Solving a transcendental equation with complex exponential

Question

Good day. I want to solve the following equation for $z\in\mathbb{C}$, $$e^{\alpha zi}+\beta z+\gamma=0$$ for some constants $\alpha,\beta,\gamma\in\mathbb{C}$. My question is: is there a way to solve it getting the explicit values of $z$? Is it even possible? I tried to expand the exponential in its Taylor series but it led me nowhere.
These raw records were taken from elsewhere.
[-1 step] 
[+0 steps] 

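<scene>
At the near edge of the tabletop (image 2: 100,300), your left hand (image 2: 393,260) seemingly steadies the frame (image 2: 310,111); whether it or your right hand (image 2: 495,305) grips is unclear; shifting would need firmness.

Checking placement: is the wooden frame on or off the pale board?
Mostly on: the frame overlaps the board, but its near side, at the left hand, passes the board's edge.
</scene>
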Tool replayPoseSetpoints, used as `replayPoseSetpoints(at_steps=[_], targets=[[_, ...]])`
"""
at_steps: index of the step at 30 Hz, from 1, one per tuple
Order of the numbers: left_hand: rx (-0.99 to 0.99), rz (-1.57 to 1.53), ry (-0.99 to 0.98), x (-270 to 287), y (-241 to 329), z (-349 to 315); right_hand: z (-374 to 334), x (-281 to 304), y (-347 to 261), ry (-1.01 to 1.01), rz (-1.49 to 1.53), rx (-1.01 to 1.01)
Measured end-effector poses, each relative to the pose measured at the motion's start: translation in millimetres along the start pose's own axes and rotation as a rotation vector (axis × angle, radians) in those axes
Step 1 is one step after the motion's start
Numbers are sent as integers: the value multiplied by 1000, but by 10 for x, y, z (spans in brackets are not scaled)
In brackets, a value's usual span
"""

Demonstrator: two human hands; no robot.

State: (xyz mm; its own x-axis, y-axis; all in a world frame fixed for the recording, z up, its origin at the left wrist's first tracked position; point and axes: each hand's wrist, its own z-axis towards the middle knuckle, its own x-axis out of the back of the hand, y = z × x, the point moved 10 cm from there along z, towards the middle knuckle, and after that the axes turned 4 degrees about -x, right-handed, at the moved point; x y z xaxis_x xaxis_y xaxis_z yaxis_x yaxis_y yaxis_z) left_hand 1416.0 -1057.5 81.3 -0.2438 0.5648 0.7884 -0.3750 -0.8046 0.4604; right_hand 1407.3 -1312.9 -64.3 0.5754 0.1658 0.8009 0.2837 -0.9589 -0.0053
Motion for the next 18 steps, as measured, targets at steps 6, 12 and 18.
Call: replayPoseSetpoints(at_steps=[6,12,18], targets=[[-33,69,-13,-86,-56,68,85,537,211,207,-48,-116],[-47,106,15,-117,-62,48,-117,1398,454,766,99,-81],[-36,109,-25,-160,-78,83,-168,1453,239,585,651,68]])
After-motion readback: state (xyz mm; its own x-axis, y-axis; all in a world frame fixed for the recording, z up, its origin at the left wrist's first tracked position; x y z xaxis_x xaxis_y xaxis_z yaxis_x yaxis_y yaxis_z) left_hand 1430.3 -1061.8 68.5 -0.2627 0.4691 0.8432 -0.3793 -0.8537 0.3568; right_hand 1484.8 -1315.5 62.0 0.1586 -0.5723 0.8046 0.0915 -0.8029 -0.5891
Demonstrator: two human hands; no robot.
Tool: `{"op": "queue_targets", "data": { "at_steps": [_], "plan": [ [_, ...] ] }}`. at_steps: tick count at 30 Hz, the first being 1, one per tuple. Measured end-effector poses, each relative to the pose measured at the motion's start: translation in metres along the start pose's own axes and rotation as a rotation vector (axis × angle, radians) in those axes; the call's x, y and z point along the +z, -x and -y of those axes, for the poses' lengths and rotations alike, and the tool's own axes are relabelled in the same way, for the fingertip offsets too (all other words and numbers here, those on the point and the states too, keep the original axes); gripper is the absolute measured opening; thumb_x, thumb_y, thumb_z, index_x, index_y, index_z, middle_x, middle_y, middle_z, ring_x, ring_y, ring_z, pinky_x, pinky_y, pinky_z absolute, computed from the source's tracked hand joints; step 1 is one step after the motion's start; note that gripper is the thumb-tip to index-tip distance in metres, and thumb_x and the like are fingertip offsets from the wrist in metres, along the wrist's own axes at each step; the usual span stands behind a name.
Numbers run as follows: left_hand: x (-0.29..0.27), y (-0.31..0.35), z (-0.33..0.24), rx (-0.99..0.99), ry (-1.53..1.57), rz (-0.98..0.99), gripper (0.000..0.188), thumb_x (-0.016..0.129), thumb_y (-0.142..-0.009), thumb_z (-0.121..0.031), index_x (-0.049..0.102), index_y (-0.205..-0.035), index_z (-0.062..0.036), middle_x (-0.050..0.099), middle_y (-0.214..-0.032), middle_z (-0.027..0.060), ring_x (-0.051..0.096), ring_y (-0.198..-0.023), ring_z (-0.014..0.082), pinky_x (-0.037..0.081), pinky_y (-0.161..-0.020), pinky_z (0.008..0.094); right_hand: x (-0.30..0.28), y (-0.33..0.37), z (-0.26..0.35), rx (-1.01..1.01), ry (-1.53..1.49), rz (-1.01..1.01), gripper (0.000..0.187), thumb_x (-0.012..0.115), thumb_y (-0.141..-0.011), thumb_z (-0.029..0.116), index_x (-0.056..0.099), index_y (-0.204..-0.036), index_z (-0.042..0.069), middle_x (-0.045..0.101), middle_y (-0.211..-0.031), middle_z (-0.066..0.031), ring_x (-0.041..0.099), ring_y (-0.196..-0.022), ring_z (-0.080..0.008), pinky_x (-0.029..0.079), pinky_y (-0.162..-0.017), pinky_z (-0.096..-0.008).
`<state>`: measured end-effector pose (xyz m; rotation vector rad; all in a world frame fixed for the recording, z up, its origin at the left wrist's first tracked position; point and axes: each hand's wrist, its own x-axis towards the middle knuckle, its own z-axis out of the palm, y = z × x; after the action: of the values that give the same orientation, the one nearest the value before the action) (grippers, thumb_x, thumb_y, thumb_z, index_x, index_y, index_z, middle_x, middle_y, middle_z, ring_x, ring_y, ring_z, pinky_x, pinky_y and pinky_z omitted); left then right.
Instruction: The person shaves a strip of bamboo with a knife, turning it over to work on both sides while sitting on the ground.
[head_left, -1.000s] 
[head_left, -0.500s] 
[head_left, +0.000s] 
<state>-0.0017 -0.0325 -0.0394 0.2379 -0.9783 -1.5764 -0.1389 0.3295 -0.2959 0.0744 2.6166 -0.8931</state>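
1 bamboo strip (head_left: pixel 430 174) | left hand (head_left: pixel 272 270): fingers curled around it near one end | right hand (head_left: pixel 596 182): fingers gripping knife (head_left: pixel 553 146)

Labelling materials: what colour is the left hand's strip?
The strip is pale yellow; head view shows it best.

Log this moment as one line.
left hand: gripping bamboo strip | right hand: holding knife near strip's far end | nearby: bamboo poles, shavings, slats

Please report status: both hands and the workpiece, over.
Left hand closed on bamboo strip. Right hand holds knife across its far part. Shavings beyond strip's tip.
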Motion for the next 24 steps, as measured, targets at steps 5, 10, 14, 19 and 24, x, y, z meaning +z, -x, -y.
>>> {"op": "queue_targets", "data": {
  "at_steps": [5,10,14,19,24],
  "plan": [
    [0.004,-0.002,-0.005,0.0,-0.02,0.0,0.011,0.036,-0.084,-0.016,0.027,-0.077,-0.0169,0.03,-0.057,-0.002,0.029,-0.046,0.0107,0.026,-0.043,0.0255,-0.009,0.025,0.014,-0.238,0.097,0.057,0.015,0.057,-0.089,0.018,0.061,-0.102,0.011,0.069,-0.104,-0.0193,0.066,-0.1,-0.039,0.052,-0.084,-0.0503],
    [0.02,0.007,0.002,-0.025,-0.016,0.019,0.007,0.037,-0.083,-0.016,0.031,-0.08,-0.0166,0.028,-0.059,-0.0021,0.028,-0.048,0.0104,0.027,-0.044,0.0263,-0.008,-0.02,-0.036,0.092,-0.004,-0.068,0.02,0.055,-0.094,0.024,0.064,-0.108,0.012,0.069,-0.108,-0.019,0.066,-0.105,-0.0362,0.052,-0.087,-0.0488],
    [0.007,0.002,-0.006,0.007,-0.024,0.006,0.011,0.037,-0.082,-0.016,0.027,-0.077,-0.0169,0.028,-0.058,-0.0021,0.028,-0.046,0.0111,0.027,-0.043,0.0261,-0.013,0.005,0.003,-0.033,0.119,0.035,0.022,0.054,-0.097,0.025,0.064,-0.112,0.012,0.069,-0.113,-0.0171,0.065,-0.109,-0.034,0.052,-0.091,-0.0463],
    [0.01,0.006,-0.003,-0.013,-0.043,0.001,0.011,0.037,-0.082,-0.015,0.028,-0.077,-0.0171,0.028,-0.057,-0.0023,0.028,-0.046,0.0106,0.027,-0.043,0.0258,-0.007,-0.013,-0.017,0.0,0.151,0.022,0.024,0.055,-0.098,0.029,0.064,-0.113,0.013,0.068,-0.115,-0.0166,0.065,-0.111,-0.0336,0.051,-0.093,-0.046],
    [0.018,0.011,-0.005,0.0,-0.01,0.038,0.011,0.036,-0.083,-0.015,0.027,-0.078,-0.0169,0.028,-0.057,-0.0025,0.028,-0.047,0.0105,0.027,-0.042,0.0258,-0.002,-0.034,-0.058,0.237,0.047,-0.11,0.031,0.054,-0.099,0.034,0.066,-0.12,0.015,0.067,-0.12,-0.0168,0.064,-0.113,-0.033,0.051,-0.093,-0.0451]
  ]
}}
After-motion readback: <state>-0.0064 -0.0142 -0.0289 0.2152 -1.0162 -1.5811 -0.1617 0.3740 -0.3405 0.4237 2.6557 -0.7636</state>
Thanks for your help.

Answer 1

Your equality is of the form $(a,b,c\ne0)$: $$ae^x+bx+c=0$$

Let us find the general solution .

First it's equivalent to : $$\frac{a}{b}e^x+x+\frac{c}{b}=0$$ Or $$\frac{a}{b}e^x=-\left(x+\frac{c}{b}\right)$$ Or: $$\frac{b}{a}e^{-x}\left(-\left(x+\frac{c}{b}\right)\right)=1$$ Or: $$e^{-x-\frac{c}{b}}\left(-\left(x+\frac{c}{b}\right)\right)=\frac{a}{b}e^{-\frac{c}{b}}$$

Put $u=-x-\frac{c}{b}$ and $v=\frac{a}{b}e^{-\frac{c}{b}}$ wich gets :

$$ue^u=v$$

Now you can solve it using the definition of the Lambert's function

Answer 2

The general solution can be written in terms of the so-called $W$ function (see https://en.wikipedia.org/wiki/Lambert_W_function), $$ z = \frac{-\beta \, W\left(\frac{i \alpha }{\beta} e^{-\frac{i \alpha \gamma }{\beta}} \right)-i \alpha \gamma }{i \alpha \beta } $$ but you cannot express $W$ in terms of "elementary functions".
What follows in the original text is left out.